EXERCISE REQUIREMENTS:
Using the data below, return the stretch from the line that contains "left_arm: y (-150" through the line that contains "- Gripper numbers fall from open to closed", both included, exactly as it stands and nothing beyond it.

DATASET EXCERPTS:
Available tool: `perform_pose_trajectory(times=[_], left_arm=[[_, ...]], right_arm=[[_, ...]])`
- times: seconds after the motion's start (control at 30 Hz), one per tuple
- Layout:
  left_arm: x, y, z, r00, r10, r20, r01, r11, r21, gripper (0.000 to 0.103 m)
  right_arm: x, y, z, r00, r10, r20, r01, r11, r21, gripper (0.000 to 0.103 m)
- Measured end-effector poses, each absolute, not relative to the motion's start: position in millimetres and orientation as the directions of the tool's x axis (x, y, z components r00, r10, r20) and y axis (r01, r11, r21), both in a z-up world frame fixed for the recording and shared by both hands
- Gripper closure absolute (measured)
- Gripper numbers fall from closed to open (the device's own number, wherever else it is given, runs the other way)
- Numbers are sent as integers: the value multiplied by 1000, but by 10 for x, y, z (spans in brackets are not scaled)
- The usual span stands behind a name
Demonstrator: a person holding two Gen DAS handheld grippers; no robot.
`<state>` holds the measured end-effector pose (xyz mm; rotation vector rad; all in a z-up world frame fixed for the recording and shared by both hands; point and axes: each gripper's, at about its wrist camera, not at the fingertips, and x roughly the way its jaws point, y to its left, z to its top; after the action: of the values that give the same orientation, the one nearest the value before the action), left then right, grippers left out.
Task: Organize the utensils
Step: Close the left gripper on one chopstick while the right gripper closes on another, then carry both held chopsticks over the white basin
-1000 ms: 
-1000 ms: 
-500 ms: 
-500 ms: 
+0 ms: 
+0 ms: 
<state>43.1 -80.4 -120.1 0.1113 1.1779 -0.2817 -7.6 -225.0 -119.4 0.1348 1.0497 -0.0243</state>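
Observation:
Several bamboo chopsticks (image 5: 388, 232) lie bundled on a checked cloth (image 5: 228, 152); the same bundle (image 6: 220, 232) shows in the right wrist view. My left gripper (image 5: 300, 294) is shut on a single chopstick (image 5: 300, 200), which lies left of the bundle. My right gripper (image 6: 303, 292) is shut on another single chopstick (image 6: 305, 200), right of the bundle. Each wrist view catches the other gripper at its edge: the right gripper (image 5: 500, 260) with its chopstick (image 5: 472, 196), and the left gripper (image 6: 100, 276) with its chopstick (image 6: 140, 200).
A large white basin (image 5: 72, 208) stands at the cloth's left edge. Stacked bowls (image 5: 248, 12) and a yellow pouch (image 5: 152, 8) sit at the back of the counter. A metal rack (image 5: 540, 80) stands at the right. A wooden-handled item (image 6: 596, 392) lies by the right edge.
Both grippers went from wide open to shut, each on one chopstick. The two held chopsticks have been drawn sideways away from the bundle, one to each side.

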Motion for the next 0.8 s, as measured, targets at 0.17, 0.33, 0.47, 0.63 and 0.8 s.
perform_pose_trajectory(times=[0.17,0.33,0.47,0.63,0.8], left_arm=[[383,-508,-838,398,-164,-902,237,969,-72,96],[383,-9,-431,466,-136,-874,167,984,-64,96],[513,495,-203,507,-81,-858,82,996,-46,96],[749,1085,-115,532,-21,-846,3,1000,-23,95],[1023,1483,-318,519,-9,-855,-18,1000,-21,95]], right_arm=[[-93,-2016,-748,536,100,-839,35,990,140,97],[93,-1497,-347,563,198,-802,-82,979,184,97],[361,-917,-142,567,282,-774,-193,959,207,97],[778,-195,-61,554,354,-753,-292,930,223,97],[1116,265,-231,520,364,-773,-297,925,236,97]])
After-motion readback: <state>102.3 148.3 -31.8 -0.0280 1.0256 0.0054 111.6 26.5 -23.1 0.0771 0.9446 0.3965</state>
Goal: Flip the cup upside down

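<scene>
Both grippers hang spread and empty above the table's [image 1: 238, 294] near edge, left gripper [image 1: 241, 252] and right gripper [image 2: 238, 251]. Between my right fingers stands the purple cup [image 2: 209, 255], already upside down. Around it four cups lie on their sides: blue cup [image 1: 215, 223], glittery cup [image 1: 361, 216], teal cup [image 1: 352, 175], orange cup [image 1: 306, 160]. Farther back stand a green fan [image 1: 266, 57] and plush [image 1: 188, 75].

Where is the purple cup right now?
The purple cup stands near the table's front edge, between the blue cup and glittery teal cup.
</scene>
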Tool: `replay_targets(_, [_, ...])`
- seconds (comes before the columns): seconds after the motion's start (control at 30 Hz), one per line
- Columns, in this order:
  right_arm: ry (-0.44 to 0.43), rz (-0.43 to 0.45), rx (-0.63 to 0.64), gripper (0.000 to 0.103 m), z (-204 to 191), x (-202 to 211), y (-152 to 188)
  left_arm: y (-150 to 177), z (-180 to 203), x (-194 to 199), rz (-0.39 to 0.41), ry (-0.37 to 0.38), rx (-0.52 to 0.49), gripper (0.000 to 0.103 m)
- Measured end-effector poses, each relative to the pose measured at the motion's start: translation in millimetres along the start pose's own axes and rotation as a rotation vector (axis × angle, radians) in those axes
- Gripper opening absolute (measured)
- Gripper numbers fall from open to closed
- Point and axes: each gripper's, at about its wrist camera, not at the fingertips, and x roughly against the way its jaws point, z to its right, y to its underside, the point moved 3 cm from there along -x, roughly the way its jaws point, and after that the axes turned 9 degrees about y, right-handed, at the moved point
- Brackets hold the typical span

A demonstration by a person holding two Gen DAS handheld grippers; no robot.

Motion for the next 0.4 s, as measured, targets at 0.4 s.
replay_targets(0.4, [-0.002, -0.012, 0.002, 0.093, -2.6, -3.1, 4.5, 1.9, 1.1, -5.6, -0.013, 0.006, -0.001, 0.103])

EXPECTED OUTPUT:
  left_arm: y (-150 to 177), z (-180 to 203), x (-194 to 199), rz (-0.39 to 0.41), ry (-0.37 to 0.38), rx (-0.52 to 0.49), gripper (0.000 to 0.103 m)
- Measured end-effector poses, each relative to the pose measured at the motion's start: translation in millimetres along the start pose's own axes and rotation as a rotation vector (axis × angle, radians) in those axes
- Gripper opening absolute (measured)
- Gripper numbers fall from open to closed

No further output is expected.